Unfortunately, there's one thing such maps cannot do, and that is to show the planet as it looks from space. Height is one thing, but colour is another. NASA publishes great maps of what Earth looks like as seen with satellite imagery. What these show you is that seasons make a difference, which isn't too surprising, and also that deserts are yellowish and the rest of the land is green, varying from bright green to dark green and grayish green. Height is only important in that it is more likely than other regions to be either snow-white or desertlike in colour.

Others have found their ways to such data stores as well, to give their fictional worlds that realistic look. Some great examples can be found at Celestia, a program allowing you to zoom through space and have a look at realistic and real objects. At the Celestia Motherlode you will find objects made by users that are equally realistic but as unreal as the others are real.

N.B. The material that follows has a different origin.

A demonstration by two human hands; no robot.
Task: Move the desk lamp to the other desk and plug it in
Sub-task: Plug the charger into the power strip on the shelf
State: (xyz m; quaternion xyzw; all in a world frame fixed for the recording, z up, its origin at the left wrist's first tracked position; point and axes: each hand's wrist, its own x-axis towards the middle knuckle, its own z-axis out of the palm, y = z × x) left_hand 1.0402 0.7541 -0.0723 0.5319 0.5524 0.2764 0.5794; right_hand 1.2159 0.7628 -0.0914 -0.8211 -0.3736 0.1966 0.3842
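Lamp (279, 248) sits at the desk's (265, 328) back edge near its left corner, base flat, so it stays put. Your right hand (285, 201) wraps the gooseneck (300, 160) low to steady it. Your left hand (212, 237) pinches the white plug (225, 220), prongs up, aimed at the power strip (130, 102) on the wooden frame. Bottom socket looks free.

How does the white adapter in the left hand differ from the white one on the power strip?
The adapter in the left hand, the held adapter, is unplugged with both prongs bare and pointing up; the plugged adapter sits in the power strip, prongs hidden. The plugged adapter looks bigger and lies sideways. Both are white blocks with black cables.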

How do they do it? You have to paint a 'texture', meaning a colour image of what the image of your planet would look like. The best way to do so is probably to 'borrow' bits of Earth texture from NASA, shift and rotate them, and paste them together to obtain a good result. That sounds easier than it is, and many hours of work go into a good texture. I have just started work on a Furaha texture. I decided that this was a good accasion to learn to use Photoshop anyway. My first experiences with it are frustrating: nothing works the way I want it do, and nothing is where I expect it to be. This is probably my punishment for not starting to use it many years and versions ago, when learning it was more or less manageable.

The good news is Celestia. At least that program, which is completely free (!), allows you to obtain a quick and rather good looking rendering of your texture. Generally you just hijack Earth's or Venus' texture and replace it with your own, and, voila, a realistic rendering. Earth is shown at the top of this post, and my first attempts at Furaha follow.

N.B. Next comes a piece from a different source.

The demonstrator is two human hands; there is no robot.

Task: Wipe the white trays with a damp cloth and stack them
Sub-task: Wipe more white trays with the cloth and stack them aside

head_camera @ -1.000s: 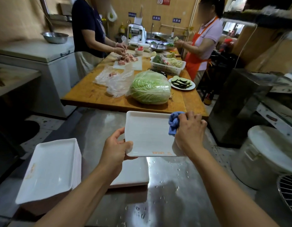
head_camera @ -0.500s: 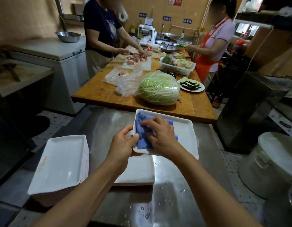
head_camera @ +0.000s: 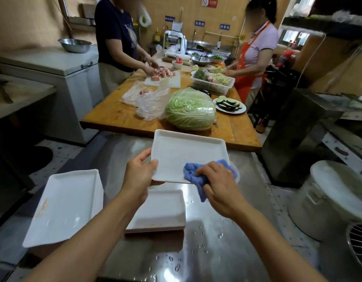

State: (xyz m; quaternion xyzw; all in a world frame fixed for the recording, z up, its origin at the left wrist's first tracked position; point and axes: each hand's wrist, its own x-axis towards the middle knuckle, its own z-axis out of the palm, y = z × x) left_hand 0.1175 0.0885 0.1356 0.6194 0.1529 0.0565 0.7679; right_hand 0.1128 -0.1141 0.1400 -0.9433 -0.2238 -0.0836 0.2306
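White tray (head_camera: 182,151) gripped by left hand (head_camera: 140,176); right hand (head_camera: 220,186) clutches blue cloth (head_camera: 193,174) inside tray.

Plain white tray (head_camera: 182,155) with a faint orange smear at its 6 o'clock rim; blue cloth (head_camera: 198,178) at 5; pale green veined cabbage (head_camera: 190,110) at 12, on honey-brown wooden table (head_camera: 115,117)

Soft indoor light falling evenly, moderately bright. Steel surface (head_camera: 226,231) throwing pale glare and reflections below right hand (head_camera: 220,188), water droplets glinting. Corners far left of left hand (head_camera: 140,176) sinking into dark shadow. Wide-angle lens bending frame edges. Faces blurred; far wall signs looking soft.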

The golden sheen means that the 'texture' is just a monochromatic yellow rectangle. Still, you can see how Celestia makes land dull and oceans shiny, and uses the height map to good effects in that it helps form lighting and shading effects. The final image, below, shows an extremely rough Furaha image, with very coarse colours. The clouds make a big difference though, don't they ('borrowed' from Celestia's Earth map...). By the way, if you are surprised by the spelling, Celestia somehow figured out I am in the Netherlands, so it changed its language to Dutch, but with a distinctive Flemish spelling.


Oh yes, to do it right, I still have to figure out where to place deserts, and to that properly I need knowledge of climatology. Which I haven't really got, so it will have a be a hopefully reasonable guess...

1 comment:

j. w. bjerk said...

This isn't exactly a "proper knowledge of climatology", but this site: http://www.cix.co.uk/~morven/worldkit/climate.html

... provides the next best thing. I've found it very useful with my own project.